Records supplied below:

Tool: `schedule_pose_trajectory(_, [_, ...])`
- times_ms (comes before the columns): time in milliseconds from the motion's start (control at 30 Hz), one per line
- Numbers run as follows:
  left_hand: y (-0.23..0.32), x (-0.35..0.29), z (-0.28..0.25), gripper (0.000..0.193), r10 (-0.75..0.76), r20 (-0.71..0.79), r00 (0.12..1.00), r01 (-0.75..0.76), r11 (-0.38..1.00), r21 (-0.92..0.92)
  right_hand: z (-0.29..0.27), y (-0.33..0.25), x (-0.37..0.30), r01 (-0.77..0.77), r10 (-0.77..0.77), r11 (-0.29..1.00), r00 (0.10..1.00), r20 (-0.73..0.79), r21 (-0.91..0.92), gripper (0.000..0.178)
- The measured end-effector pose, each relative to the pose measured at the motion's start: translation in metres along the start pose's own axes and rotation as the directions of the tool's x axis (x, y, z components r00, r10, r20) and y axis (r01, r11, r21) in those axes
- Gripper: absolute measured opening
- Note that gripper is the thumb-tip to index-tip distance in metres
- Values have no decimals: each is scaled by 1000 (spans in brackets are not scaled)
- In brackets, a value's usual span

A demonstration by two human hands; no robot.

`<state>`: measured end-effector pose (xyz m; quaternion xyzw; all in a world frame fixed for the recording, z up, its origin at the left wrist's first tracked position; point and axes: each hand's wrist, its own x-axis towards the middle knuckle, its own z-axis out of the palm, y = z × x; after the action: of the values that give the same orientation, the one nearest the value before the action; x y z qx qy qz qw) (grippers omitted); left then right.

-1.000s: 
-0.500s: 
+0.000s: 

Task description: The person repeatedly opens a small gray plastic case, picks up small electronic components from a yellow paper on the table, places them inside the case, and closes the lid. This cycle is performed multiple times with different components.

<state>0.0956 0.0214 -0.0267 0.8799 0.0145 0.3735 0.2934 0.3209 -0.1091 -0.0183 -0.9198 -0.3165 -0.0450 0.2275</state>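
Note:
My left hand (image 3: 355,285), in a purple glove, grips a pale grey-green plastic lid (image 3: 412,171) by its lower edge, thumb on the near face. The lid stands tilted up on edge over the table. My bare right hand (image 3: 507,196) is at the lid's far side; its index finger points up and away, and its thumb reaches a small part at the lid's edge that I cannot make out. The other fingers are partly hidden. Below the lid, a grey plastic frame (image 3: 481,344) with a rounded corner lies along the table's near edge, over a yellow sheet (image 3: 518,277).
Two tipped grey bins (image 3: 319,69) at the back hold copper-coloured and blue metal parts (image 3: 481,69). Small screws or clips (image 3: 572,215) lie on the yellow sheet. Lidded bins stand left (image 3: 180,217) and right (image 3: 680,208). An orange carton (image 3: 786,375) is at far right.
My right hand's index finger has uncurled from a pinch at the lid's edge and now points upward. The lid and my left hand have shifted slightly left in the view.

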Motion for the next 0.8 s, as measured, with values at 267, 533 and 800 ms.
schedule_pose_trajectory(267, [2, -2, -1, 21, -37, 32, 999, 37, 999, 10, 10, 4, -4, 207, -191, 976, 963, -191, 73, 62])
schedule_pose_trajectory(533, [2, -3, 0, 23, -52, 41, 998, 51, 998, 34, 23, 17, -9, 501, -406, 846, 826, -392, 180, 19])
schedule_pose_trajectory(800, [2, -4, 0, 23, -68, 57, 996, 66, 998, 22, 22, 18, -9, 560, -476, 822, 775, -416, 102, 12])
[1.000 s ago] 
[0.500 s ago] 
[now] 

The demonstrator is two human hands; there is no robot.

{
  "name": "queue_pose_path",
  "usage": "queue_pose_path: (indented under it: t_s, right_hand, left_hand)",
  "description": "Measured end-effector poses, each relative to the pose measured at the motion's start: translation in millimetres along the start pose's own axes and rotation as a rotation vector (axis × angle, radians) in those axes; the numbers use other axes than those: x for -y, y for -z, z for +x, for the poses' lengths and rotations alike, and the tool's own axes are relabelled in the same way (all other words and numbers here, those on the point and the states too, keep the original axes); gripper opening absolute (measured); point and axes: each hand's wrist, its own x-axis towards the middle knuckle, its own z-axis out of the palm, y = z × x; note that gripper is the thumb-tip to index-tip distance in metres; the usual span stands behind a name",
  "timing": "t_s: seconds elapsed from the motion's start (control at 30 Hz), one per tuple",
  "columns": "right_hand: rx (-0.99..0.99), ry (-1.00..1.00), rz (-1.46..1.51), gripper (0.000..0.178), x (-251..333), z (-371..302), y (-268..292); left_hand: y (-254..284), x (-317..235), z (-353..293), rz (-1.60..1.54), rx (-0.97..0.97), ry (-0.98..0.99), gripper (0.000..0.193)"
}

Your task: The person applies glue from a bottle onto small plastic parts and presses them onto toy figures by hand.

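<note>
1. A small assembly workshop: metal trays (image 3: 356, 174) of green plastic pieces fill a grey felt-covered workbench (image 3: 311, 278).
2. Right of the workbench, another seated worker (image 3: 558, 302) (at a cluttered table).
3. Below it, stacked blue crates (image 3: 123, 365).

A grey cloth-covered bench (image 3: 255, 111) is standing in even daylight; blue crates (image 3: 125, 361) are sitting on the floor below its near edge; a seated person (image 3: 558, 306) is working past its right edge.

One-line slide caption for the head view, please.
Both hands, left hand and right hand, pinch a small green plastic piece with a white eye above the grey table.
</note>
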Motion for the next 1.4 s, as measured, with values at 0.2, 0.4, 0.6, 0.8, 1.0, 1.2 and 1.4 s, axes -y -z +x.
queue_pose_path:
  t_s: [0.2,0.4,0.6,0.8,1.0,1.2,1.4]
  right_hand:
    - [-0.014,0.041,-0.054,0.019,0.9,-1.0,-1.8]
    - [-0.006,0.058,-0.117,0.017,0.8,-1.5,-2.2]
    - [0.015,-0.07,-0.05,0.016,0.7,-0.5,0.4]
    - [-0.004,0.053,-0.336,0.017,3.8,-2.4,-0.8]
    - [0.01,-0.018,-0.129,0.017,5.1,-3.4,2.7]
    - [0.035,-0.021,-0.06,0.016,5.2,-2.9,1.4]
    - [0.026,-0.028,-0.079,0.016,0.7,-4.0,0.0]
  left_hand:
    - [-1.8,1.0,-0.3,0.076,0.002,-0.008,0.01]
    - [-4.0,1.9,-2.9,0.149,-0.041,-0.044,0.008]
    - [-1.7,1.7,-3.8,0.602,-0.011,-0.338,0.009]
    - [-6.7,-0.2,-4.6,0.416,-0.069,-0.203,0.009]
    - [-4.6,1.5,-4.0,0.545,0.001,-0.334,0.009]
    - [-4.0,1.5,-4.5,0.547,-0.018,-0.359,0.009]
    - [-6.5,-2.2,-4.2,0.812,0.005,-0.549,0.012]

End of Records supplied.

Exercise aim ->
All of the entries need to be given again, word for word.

Response ->
Tool: `schedule_pose_trajectory(_, [_, ...])`
- times_ms (comes before the columns): time in milliseconds from the motion's start (control at 30 Hz), one per line
- Numbers run as follows:
  left_hand: y (-0.23..0.32), x (-0.35..0.29), z (-0.28..0.25), gripper (0.000..0.193), r10 (-0.75..0.76), r20 (-0.71..0.79), r00 (0.12..1.00), r01 (-0.75..0.76), r11 (-0.38..1.00), r21 (-0.92..0.92)
  right_hand: z (-0.29..0.27), y (-0.33..0.25), x (-0.37..0.30), r01 (-0.77..0.77), r10 (-0.77..0.77), r11 (-0.29..1.00), r00 (0.10..1.00), r20 (-0.73..0.79), r21 (-0.91..0.92), gripper (0.000..0.178)
- The measured end-effector pose, each relative to the pose measured at the motion's start: translation in metres along the start pose's own axes and rotation as the directions of the tool's x axis (x, y, z components r00, r10, r20) and y axis (r01, r11, r21) in those axes
- Gripper: absolute measured opening
- Note that gripper is the thumb-tip to index-tip distance in metres
- Values have no decimals: each is scaled by 1000 (spans in brackets are not scaled)
- In brackets, a value's usual span

A demonstration by two human hands; no robot.

`<state>`: measured end-effector pose (xyz m; quaternion xyzw; all in a world frame fixed for the recording, z up, its origin at the left wrist's first tracked position; point and axes: each hand's wrist, its own x-axis towards the middle knuckle, its own z-axis out of the palm, y = z × x; after the action: of the values that give the same orientation, the one nearest the value before the action; x y z qx qy qz qw) (grippers omitted); left then right.

-1.000s: 
-0.500s: 
+0.000s: 

Task description: The person repeatedly opens a small gray plastic case, picks up small electronic components from a yellow paper on the table, places them inside the case, and closes the lid. This cycle is performed multiple times with different components.

<state>0.0956 0.0214 -0.0267 0.8799 0.0145 0.3735 0.2934 0.3209 -0.1091 -0.0183 -0.9198 -0.3165 -0.0450 0.2275</state>
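Note:
My left hand (image 3: 355,285), in a purple glove, grips a pale grey-green plastic lid (image 3: 412,171) by its lower edge, thumb on the near face. The lid stands tilted up on edge over the table. My bare right hand (image 3: 507,196) is at the lid's far side; its index finger points up and away, and its thumb reaches a small part at the lid's edge that I cannot make out. The other fingers are partly hidden. Below the lid, a grey plastic frame (image 3: 481,344) with a rounded corner lies along the table's near edge, over a yellow sheet (image 3: 518,277).
Two tipped grey bins (image 3: 319,69) at the back hold copper-coloured and blue metal parts (image 3: 481,69). Small screws or clips (image 3: 572,215) lie on the yellow sheet. Lidded bins stand left (image 3: 180,217) and right (image 3: 680,208). An orange carton (image 3: 786,375) is at far right.
My right hand's index finger has uncurled from a pinch at the lid's edge and now points upward. The lid and my left hand have shifted slightly left in the view.
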
Motion for the next 0.8 s, as measured, with values at 267, 533 and 800 ms.
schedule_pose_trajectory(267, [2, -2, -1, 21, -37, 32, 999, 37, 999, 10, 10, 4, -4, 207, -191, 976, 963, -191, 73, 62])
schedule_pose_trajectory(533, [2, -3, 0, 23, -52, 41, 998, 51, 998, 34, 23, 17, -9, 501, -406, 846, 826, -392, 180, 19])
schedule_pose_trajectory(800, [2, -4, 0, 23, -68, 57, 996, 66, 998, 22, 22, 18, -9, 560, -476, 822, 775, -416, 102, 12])
[1.000 s ago] 
[0.500 s ago] 
[now] 

The demonstrator is two human hands; there is no robot.

{
  "name": "queue_pose_path",
  "usage": "queue_pose_path: (indented under it: t_s, right_hand, left_hand)",
  "description": "Measured end-effector poses, each relative to the pose measured at the motion's start: translation in millimetres along the start pose's own axes and rotation as a rotation vector (axis × angle, radians) in those axes; the numbers use other axes than those: x for -y, y for -z, z for +x, for the poses' lengths and rotations alike, and the tool's own axes are relabelled in the same way (all other words and numbers here, those on the point and the states too, keep the original axes); gripper opening absolute (measured); point and axes: each hand's wrist, its own x-axis towards the middle knuckle, its own z-axis out of the palm, y = z × x; note that gripper is the thumb-tip to index-tip distance in metres; the usual span stands behind a name",
  "timing": "t_s: seconds elapsed from the motion's start (control at 30 Hz), one per tuple",
  "columns": "right_hand: rx (-0.99..0.99), ry (-1.00..1.00), rz (-1.46..1.51), gripper (0.000..0.178), x (-251..333), z (-371..302), y (-268..292); left_hand: y (-254..284), x (-317..235), z (-353..293), rz (-1.60..1.54), rx (-0.97..0.97), ry (-0.98..0.99), gripper (0.000..0.193)"
}

Your task: The person applies glue from a bottle onto small plastic parts and presses them onto toy figures by hand.

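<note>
1. A small assembly workshop: metal trays (image 3: 356, 174) of green plastic pieces fill a grey felt-covered workbench (image 3: 311, 278).
2. Right of the workbench, another seated worker (image 3: 558, 302) (at a cluttered table).
3. Below it, stacked blue crates (image 3: 123, 365).

A grey cloth-covered bench (image 3: 255, 111) is standing in even daylight; blue crates (image 3: 125, 361) are sitting on the floor below its near edge; a seated person (image 3: 558, 306) is working past its right edge.

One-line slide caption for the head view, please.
Both hands, left hand and right hand, pinch a small green plastic piece with a white eye above the grey table.
</note>
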Motion for the next 1.4 s, as measured, with values at 0.2, 0.4, 0.6, 0.8, 1.0, 1.2 and 1.4 s, axes -y -z +x.
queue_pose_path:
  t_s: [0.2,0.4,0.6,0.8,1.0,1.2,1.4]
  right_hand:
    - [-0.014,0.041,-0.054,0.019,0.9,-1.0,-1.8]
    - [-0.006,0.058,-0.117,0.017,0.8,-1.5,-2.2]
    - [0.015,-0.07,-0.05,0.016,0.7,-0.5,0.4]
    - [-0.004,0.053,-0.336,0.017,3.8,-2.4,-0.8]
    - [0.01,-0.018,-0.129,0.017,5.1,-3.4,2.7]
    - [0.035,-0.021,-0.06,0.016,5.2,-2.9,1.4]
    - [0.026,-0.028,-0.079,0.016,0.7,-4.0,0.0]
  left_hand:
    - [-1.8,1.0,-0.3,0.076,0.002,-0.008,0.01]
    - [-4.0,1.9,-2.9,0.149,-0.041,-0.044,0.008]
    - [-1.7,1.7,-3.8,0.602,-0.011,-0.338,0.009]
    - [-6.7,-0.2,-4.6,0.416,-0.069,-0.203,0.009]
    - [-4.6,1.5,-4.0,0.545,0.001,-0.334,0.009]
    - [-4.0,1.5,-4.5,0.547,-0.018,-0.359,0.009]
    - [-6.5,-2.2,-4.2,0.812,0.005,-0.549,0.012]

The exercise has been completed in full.